Otto settimane di prigione e sei mesi di sospensione della patente. Secondo le cronache, si è chiusa così la disavventura di George Michael, che a luglio aveva fatto un incidente mentre guidava dopo aver preso cannabis. Tutto sommato, una condanna lieve, soprattutto considerando che la Gran Bretagna passa per essere severa sulla droga: è uno dei pochi Paesi in cui si può essere puniti sempre, cioè in ogni caso di guida dopo aver assunto sostanze. Anche se le si è prese settimane prima, per cui sono ancora rintracciabili nell'organismo ma non hanno più alcun effetto sulla guida.

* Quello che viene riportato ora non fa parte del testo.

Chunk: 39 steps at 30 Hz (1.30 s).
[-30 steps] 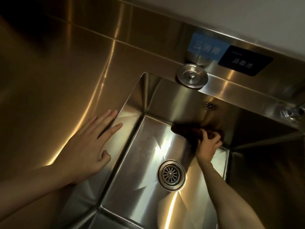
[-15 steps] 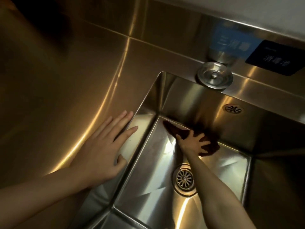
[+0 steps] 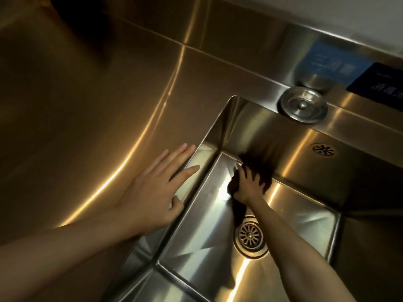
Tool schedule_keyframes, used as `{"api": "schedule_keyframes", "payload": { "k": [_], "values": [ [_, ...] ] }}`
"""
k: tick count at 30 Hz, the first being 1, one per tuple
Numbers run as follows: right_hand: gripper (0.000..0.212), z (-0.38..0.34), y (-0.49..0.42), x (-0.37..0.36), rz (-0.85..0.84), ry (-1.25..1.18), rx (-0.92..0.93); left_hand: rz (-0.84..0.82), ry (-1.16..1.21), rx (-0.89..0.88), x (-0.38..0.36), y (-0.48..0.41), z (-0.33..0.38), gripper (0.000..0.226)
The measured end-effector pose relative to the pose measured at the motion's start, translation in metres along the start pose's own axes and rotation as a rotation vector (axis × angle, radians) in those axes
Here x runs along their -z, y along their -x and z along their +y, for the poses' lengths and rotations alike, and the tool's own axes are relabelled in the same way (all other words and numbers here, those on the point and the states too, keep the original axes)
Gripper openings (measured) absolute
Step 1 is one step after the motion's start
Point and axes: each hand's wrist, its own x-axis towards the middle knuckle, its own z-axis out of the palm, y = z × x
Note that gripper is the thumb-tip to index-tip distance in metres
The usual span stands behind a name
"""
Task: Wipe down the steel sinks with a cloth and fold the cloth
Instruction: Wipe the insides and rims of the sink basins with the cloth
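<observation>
A deep steel sink [image 3: 303, 216] fills the right half of the head view. A dark cloth [image 3: 258, 168] lies bunched in its far left bottom corner, against the back wall. My right hand [image 3: 247, 185] presses on the cloth with fingers spread, the arm reaching down into the basin. My left hand [image 3: 157, 188] rests flat with straight fingers on the steel counter [image 3: 87, 127], right at the sink's left rim.
A round drain strainer [image 3: 249, 235] sits in the sink floor just below my right wrist. A steel drain plug [image 3: 304, 107] lies on the back ledge. An overflow grille [image 3: 323, 149] is in the back wall. Blue signs [image 3: 333, 62] hang on the backsplash.
My right hand slid the cloth leftward along the sink's back edge into the far left corner. The left hand stayed flat on the counter.
</observation>
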Motion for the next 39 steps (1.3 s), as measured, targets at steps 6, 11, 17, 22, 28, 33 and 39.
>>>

In Italia si voleva fare lo stesso con la riforma del Codice della strada, ma il tentativo è abortito. Bisogna quindi continuare a dimostrare che l'effetto persiste (e la riforma lo ha reso più difficile, perché per errore nel testo è rimasta l'abolizione della visita medica che serviva a proprio a dimostrare questo e che era stata cancellata nella prima versione della riforma proprio perché si era stabiito di eliminare pure il "sotto effetto"), cosa che contribuisce a tenere bassi i casi puniti (c'è tutto un lavoro da fare). Ma le condanne erano più pesanti e sono state ulteriormente appesantite dalla riforma: la patente viene sospesa per almeno un anno e la detenzione minima (almeno nominalmente) è di sei mesi. Inoltre c'è la confisca del mezzo. Ora però è previsto anche l'affidamento a servizi di pubblica utilità proprio nel settore antidroga.

  • Paoblog |

    Bè la recente condanna, mi da un minimo di speranza circa la certezza della pena, leggera quanto si vuole, ma almeno qualcosa si fa.
    [risponde Maurizio Caprino] Ma non è detto che la condanna corrisponda a giorni di prigione effettia.

  • Paoblog |

    Leggo di George Michael e penso a Fabrizio Corona che, ridendo e scherzando, continua a fare bravate in auto.
    [risponde Maurizio Caprino] E chi garantisce che non faccia lo stesso anche George Michael a Londra?